Rev. Gastroenterol. Perú    2003; 23 (3): 177-183

 

TRATAMIENTO DEL HELICOBACTER PYLORI CON OMEPRAZOL, AMOXICILINA Y CLARITROMICINA EN ESQUEMAS DE 7 Y 10 DÍAS

Wilson Rodríguez1, Arturo Pareja Cruz2, Luis Yushimito2, Alberto Ramírez Ramos3,4 , Robert H. Gilman3,4, José Watanabe Yamamoto4,5, Carlos Rodríguez Ulloa4,5, Daniel Mendoza Requena3, José Guerra Valencia3, Julio Leey Casella3, Erick Chinga Alayo3,6, Billie Velapatiño3, Teresa Valencia3.



SUMMARY


AIM: The most accepted treatment for infection by Helicobacter pylori is the proton pump inhibitor based therapy with two antibiotics. However, there is no consensus regarding the duration. The purpose here was to compare eradication percentages in the omeprazole + amoxicillin + clarithromycin regimen administered during 7 days versus 10 days and confront the results with a previous 14-day* experience in Peru.

METHOD: Patients from the Central Military Hospital and Peruvian-Japanese Hospital evidencing chronic upper gastrointestinal tract symptoms were recruited. We excluded patients with peptic ulcer. Biopsies were taken for diagnosis, for urease and PCR tests, culture and coloring with silver. Omeprazole + clarithromycin + amoxicillin was used during 7 days versus 10 days. Control endoscopy was performed one month after treatment had been completed and molecular biology techniques were used to differentiate recurrences from new infections. Susceptibility to clarithromycin was assessed.
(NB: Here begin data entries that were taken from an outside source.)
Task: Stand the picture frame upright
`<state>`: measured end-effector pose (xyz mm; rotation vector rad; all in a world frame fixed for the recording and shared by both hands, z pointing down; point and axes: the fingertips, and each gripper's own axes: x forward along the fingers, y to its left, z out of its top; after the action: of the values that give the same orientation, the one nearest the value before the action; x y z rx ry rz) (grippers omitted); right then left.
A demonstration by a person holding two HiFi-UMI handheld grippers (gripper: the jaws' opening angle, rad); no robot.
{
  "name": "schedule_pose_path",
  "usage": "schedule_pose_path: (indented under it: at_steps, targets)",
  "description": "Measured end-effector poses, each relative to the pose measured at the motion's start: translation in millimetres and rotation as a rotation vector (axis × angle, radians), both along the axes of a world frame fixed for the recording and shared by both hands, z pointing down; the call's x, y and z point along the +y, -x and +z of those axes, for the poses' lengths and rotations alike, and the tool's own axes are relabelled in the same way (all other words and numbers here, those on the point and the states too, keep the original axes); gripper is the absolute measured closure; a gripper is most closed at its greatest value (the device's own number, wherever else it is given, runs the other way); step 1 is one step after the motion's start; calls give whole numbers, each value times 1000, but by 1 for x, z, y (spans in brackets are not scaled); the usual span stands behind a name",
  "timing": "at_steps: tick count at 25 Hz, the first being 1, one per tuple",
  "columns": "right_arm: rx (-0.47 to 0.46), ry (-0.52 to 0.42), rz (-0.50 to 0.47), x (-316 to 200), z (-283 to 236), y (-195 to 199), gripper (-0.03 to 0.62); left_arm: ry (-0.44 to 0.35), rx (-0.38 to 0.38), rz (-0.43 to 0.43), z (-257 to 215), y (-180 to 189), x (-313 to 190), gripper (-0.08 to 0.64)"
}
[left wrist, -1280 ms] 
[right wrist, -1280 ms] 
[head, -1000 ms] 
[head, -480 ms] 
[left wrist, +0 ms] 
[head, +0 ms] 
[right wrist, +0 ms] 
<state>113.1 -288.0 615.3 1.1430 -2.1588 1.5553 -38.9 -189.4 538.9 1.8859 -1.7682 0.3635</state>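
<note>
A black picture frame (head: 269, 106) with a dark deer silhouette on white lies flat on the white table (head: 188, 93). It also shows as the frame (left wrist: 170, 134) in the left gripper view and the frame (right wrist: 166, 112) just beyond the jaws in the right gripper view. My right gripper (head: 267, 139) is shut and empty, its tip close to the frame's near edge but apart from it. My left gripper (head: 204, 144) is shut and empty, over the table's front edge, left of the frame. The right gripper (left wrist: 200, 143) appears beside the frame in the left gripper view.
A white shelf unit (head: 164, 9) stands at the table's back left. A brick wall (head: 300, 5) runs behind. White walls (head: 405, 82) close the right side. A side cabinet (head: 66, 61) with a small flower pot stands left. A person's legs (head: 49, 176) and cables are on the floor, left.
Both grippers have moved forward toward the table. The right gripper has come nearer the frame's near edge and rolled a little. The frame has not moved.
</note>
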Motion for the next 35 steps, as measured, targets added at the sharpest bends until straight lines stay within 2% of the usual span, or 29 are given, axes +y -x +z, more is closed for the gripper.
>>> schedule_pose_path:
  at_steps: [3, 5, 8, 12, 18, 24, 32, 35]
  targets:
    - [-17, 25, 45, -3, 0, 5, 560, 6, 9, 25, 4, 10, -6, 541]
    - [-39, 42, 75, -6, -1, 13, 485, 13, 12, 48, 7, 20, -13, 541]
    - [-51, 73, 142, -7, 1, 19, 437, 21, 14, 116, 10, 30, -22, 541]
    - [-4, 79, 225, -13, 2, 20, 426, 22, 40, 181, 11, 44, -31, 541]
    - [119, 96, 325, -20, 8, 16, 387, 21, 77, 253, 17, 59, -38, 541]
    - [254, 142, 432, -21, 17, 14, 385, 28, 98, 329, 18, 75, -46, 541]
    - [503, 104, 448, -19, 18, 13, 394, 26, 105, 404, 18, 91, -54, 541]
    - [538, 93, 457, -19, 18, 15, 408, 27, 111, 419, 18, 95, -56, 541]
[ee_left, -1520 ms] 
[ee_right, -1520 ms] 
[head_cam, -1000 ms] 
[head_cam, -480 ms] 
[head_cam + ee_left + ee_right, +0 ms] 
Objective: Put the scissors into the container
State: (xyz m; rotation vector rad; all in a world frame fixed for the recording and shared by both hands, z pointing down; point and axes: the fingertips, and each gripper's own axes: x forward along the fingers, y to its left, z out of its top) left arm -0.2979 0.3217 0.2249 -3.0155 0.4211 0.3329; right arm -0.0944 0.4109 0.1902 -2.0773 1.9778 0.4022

RESULTS: 36 patients were included in each group. Eradication was the same in both groups: 86.1% (31/36). In several patients in whom the bacteria persisted, the same initial nucleus was found. In a previous study* using this same regimen during 14 days, a 93% eradication was obtained. 91.18% of our samples were susceptible to clarithromycin.

CONCLUSIONS: In Peru, the omeprazole + clarithromycin + amoxicillin combination gives results higher than 80% in the eradication of infection by Helicobacter pylori. The 7 and 10 days regimens eradicated the bacteria in 86% of our patients.

KEY WORDS: Helicobacter pylori, treatment, clinical trial.